Ini Syarat agar Ekonomi RI Bisa Tumbuh 5,3 Persen pada 2019

Investasi Meningkat, Ekonomi Indonesia Kuartal 1 Tumbuh 5,06 Persen
Pekerja menyelesaikan pembangunan gedung bertingkat di Jakarta, Senin (7/5). Pertumbuhan ekonomi kuartal 1 2018 tersebut lebih baik dibandingkan pertumbuhan ekonomi pada periode sama dalam tiga tahun terakhir. (Liputan6.com/Immanuel Antonius)

Sebelumnya, Komite Ekonomi dan Industri Nasional (KEIN) menyatakan ada sejumlah hal yang perlu diperhatikan agar pertumbuhan ekonomi Indonesia di tahun depan bisa mencapai 5,3 persen.

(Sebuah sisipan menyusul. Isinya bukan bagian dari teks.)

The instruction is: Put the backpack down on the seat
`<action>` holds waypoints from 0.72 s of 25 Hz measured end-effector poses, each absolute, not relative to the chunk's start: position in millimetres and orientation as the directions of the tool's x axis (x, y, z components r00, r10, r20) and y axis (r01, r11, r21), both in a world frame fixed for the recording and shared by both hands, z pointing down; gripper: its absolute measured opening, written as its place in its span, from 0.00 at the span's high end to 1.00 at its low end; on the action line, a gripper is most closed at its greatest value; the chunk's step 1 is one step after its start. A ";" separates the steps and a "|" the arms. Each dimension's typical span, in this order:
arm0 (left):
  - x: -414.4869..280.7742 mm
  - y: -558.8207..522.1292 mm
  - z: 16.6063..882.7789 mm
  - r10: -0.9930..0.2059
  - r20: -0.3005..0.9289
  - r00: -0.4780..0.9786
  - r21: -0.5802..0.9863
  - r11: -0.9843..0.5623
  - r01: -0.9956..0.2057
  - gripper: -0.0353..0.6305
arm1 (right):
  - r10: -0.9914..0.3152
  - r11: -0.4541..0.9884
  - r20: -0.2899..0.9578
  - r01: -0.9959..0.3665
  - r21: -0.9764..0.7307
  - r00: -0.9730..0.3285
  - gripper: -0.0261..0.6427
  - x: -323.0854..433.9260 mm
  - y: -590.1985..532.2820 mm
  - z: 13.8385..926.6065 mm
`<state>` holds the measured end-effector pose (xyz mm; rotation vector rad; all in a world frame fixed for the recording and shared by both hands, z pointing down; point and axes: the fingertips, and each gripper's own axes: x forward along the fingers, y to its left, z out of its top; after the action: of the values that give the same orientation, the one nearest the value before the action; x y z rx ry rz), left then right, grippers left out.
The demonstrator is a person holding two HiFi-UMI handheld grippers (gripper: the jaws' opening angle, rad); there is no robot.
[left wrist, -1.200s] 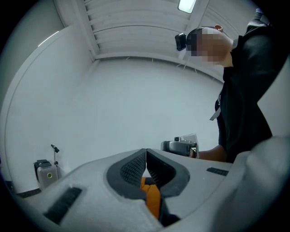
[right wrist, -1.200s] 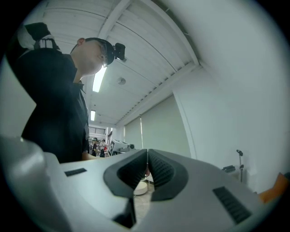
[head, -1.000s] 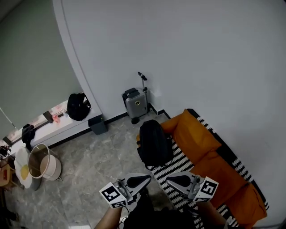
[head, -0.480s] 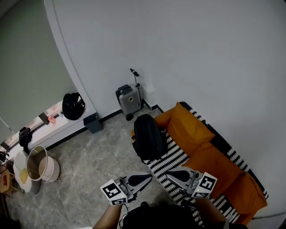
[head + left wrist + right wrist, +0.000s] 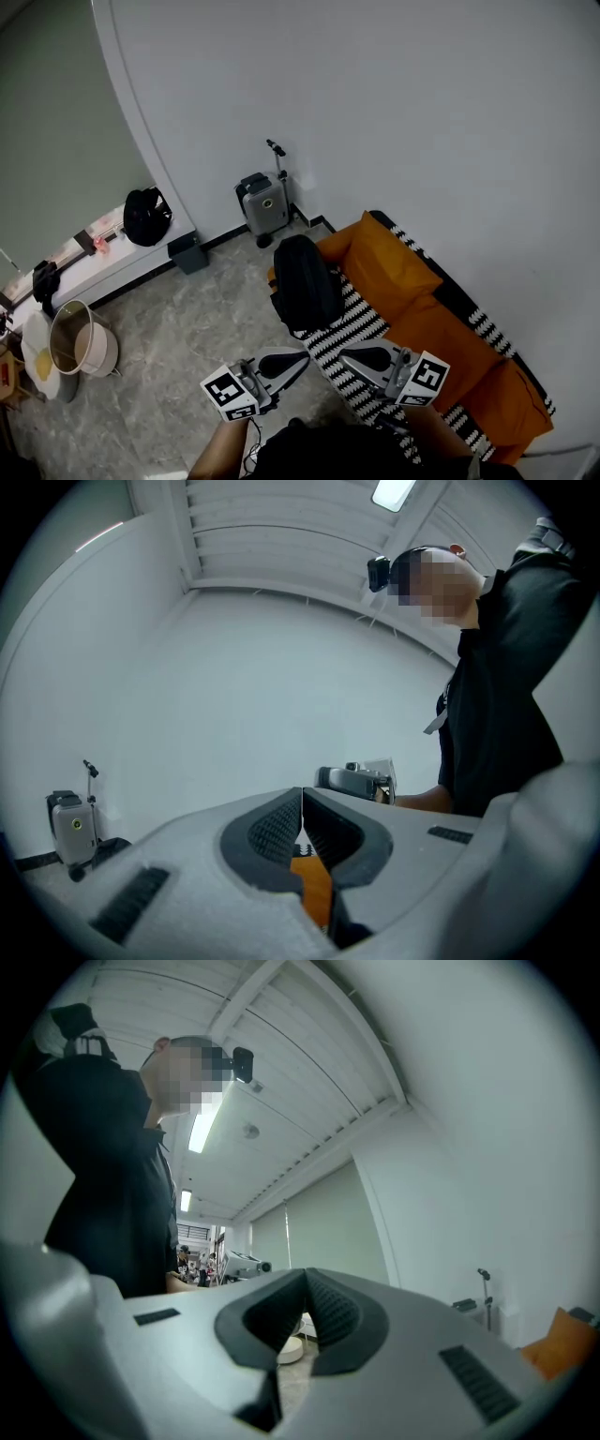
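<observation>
a plain white wall (image 5: 394, 112) fills most of the room from where i stand, and grey marbled floor (image 5: 178, 337) runs along its foot. against the wall sits the seat (image 5: 361, 323), a long sofa under a black-and-white striped cover with orange cushions (image 5: 389, 267) propped along its back. across the floor a low white bench (image 5: 103, 258) runs under the window side.

the backpack (image 5: 305, 281), black, stands upright on the far end of the seat, on the striped cover, just beside the first orange cushion. neither gripper touches it.

a small grey suitcase (image 5: 255, 204) stands by the wall near the corner, its handle pulled up. a pair of pale buckets (image 5: 80, 337) sits on the floor near the bench, a black bag (image 5: 145, 216) rests on the bench top, and a dark little bin (image 5: 187, 253) sits on the floor at the bench's end.

the person holds both tools low in front of the body, well apart from the backpack. the left gripper (image 5: 296, 358) is clenched with nothing between its ribbed pads, and the right gripper (image 5: 349, 354) is clenched the same way, empty.
</observation>
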<state>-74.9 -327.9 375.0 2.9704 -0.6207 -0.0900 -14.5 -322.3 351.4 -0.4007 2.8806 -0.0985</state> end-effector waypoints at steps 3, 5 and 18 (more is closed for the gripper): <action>-70.9 -326.8 377.2 -0.414 -0.034 0.910 0.112 -0.906 -0.408 0.91 | -0.273 0.959 -0.197 -0.251 -0.133 -0.941 0.92 -8.3 -321.1 365.8; -68.9 -327.0 382.7 -0.425 -0.028 0.905 0.123 -0.900 -0.419 0.91 | -0.255 0.963 -0.187 -0.232 -0.134 -0.949 0.92 -7.2 -319.4 372.2; -41.7 -324.0 407.1 -0.336 0.069 0.939 0.137 -0.929 -0.343 0.91 | -0.185 0.977 -0.174 -0.162 -0.142 -0.967 0.92 4.8 -318.7 386.3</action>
<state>-41.7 -324.0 407.1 2.9483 -0.5187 0.0666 4.8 -318.7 386.3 -0.2600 2.9365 -0.1886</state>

Wakil Ketua KEIN Arif Budimanta mengatakan, pertama yaitu konsumsi rumah tangga yang pertumbuhannya harus dijaga di atas 5 persen. Hal ini penting mengingat kontribusi rumah tangga mencapai hampir 60 persen terhadap PDB.

"Kontributor utamanya kan konsumsi rumah tangga, itu harus dijaga agar tumbuh di atas 5 persen. Untuk mencapai itu (5,3 persen) kita harus menjaga daya beli masyarakat. Karena hampir 60 persen konsumsi rumah tangga berkontribusi terhadap PDB," ujar dia dalam Workshop Peningkatan Pendapatan Petani Melalui Peningkatan Akses terhadap Bundling Layanan Keuangan dan Nonkeuangan di Jakarta, Senin 20 Agustus 2018.

Kedua, impor yang dilakukan bersifat produktif. Artinya, impor tersebut dilakukan dalam rangka menciptakan barang dengan nilai tambah yang tinggi sehingga bisa diekspor dan menghasilkan devisa.

"Impor memang harus benar-benar berkait natural hedging. Jadi kita beli dolar untuk beli barang, kemudian diolah di dalam negeri, kemudian dijual lagi dan menghasilkan dolar. Jadi, harus impor yang produktif dan menghasilkan devisa, sehingga neraca perdagangan kita minimal balance tidak negatif," jelas dia.

Ketiga, yaitu investasi yang harus tumbuh lebih baik. Hal perlu menjadi perhatian pemerintah terutama memasuki tahun politik di 2019.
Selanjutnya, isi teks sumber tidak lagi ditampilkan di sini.